Chaque année, au moment des fêtes, les Allemands se posent cette question rituelle: est-ce qu'il neigera à Noël? Car, même s'il fait en général plus froid en Allemagne qu'en France, fêter Noël sous un toit enneigé et avec des stalactites aux fenêtres est loin d'être une garantie. Outre-Rhin, un «Noël blanc» («Weiße Weihnachten»), selon l'expression consacrée, est un critère presque aussi important que le menu qui sera servi à table pour déterminer le degré de perfection d'un réveillon de Noël.
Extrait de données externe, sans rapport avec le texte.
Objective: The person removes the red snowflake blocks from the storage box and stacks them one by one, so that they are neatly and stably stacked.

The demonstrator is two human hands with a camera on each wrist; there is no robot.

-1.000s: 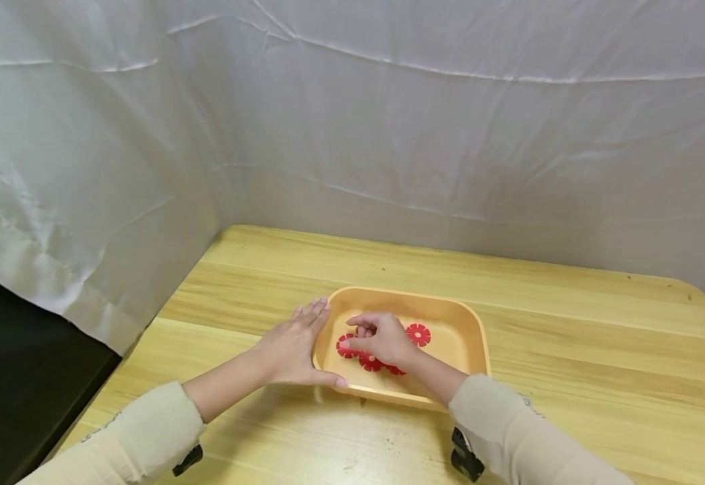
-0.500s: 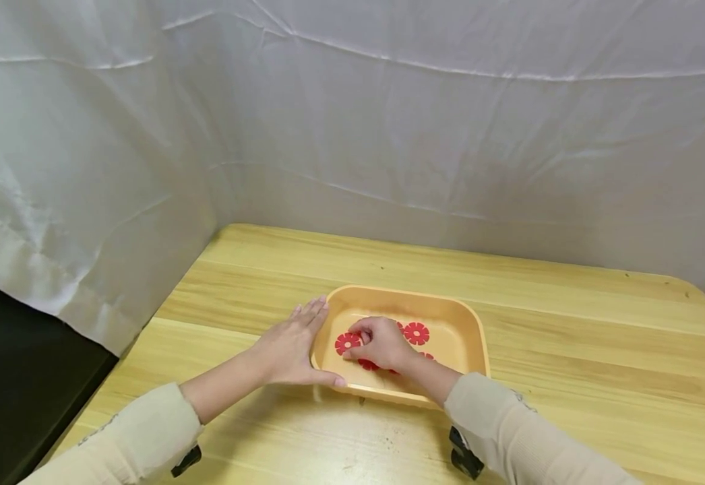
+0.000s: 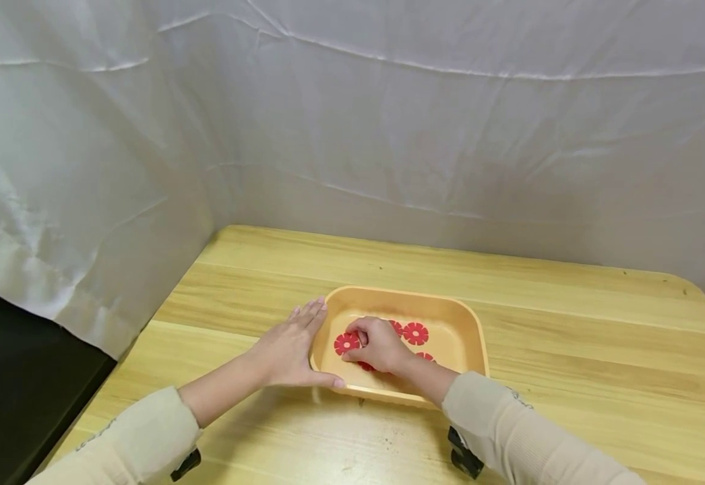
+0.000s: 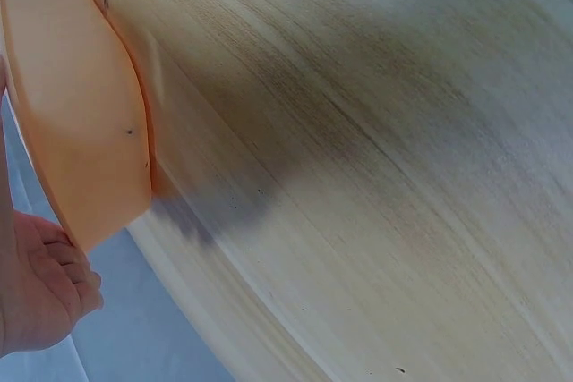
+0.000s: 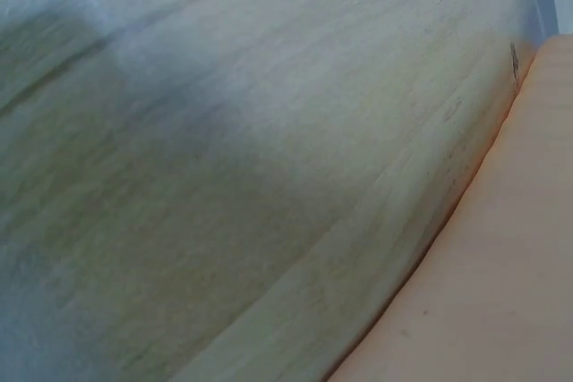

Au point qu'avant chaque Noël, les médias s'emparent de cette question le plus sérieusement du monde. Le site de prévisions météo Wetter.de a même mis en ligne ce 23 décembre 2016 une carte d'Allemagne des «probabilités d'un Noël blanc» très décevante, selon laquelle la plupart des villes allemandes ont actuellement 0% de chances de fêter Noël sous la neige et les plus chanceux pourraient être les habitants de Hof, une ville du nord-est de la Bavière, qui a actuellement 40% de chances. À côté, Munich n'a elle cette année que 10% de chances de voir ses rues recouvertes d'un épaisse couche de neige. Et ce, alors que Der Spiegel expliquait en 2013 dans un article qui analysait les données statistiques du Service météorologique allemand, que Munich est la ville allemande qui a le plus de chances d'être enneigée fin décembre:
«La capitale bavaroise est couverte d'un manteau de neige du 24 au 26 décembre deux années sur cinq. Dresde ne célèbre un Noël blanc que tous les cinq à six ans, Hambourg et Francfort-sur-le-Main tous les neuf ans.»
Et le dernier Noël que les Berlinois ont passé sous la neige remonte à 2010... Pourtant, chaque année, les Allemands l'espèrent et les spéculations vont bon train. Et à la fin, tout le monde est déçu.
«Comme une page blanche dans un cahier neuf»
«Pourquoi rêvons-nous d'un Noël blanc?», se demande sans doute pour la énième fois Der Spiegel, qui est allé poser cette année la question à des universitaires. Pour le chercheur en histoire culturelle Thomas Macho, la réponse est à chercher dans la blancheur immaculée de la neige:
«C'est comme une page blanche dans un cahier neuf, sur laquelle personne n'a encore rien écrit. On écrit dessus avec grand soin. Cela s'accorde avec Noël, en tant que fête de fin d'année, qui annonce un nouveau commencement.»
Des recherches menées par la climatologue suisse Martine Rebetez ont montré que les cartes postales de Noël ont commencé à présenter des paysages enneigées à partir des années 1860. Jusqu'alors, le Père Noël était représenté en train d'enfourcher des cheminées sur des toits aux briques impeccables.
Le chercheur Thomas Macho estime que cette obsession pour la neige pourrait donc tirer son origine du romantisme allemand, «qui a un rapport bien plus intense à l'hiver que les autres époques».
Données météorologiques à l'appui, le psychiatre Arno Deister estime lui que les grands-parents qui racontent à leurs petits-enfants que quand ils avaient leur âge, il neigeait alors bien plus souvent à Noël, ont tendance «à projeter leurs émotions sur leur enfance» et à mélanger leurs souvenirs:
«Faire de la luge en février est associé à Noël, parce qu'on a reçu un traîneau à ce moment-là, les deux constituent de bons souvenirs.»
Selon lui, les Allemands sont donc nombreux à se souvenir de «Noël blancs» qui en réalité étaient gris et pluvieux.